In Montana, we started seeing providers pull out of the Choice Act because they were not being paid back. This created a chain reaction of more problems for veterans, who found themselves traveling past multiple qualified doctors to get to one that was accepting the VA’s horrific track record of reimbursements. Furthermore, veterans started seeing their own credit history being impacted due to failed payments. By holding the VA accountable for reimbursements and setting strict time standards, our bill fixes this. S.2646 ensures providers outside the VA want to enter into these partnerships and blocks them from the painful regulations that come with being labeled a federal contractor.
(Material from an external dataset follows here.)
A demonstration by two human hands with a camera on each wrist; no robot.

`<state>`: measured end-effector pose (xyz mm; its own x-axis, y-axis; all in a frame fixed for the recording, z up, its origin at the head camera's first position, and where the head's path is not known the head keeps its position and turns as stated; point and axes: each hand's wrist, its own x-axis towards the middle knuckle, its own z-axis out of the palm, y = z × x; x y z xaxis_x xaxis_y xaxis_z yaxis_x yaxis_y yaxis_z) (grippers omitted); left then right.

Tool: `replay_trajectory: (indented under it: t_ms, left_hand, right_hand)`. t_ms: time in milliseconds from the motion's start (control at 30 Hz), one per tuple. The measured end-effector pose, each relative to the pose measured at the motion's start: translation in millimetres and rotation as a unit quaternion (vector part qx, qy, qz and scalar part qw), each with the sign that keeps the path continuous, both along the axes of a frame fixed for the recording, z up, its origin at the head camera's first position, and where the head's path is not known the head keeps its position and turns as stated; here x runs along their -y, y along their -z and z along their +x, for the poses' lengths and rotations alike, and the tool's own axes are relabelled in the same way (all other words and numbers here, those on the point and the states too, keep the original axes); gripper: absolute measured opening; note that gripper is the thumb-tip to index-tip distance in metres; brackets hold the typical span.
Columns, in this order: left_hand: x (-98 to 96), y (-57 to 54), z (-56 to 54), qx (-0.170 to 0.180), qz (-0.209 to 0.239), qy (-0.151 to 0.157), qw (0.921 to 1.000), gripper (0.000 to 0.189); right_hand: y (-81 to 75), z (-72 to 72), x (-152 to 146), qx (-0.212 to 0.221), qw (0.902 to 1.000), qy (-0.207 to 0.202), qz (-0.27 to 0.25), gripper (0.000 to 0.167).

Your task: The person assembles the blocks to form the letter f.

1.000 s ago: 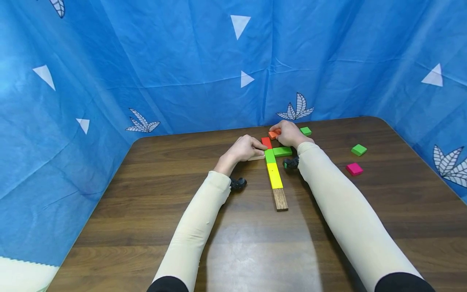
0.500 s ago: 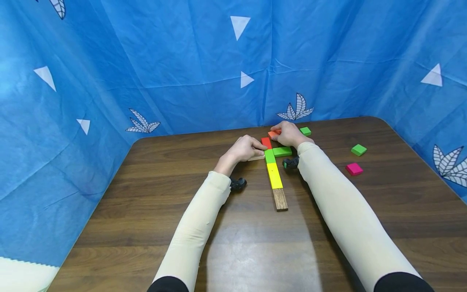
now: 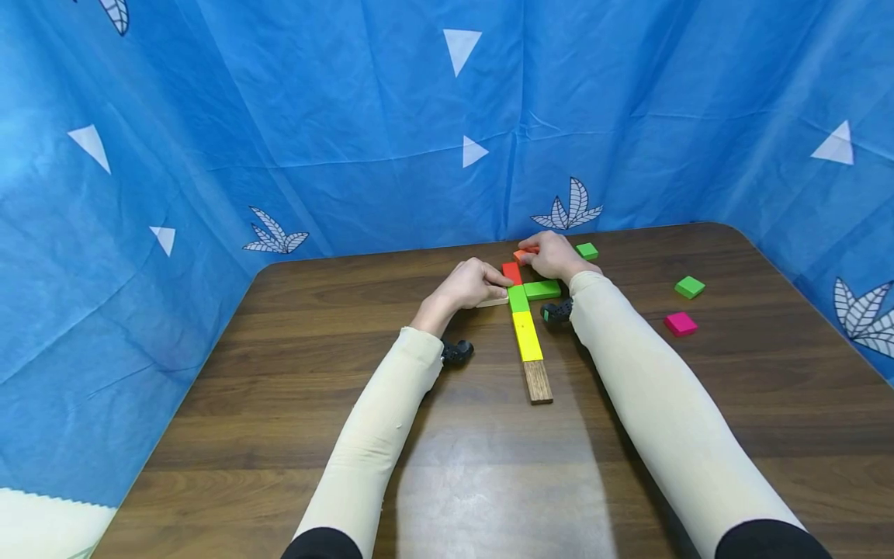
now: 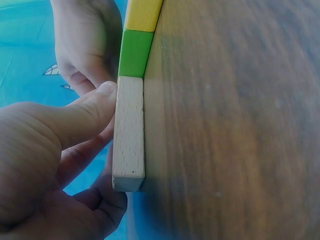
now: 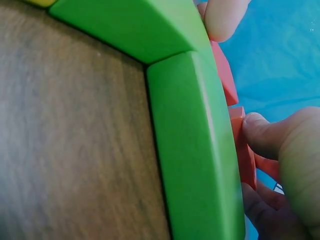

Additionally, one of the key parts to the Veterans Choice Improvement Act is that it is the best suited for veterans in rural areas. Montana is home to one of the original pilot programs for veterans’ healthcare in rural communities, the Access Received Closer to Home (ARCH) program – which is now incorporated and made permanent with S.2646. ARCH works to find healthcare in small local communities for veterans, and is a program that could be negatively impacted if the VA is allowed to enter into the “tiered network.” A tiered network would restrict a veteran’s ability to choose among providers, and is something our legislation strictly prohibits.
Ensuring veterans can get the best care possible, close to home and without delay is of the utmost importance as we see our servicemembers return home. In Montana, where we are home to the second most veterans per capita, it is a top priority. The Veterans Choice Improvement Act takes drastic steps to ensure our veterans are getting the top care possible, and I am proud to submit this testimony today in support of it.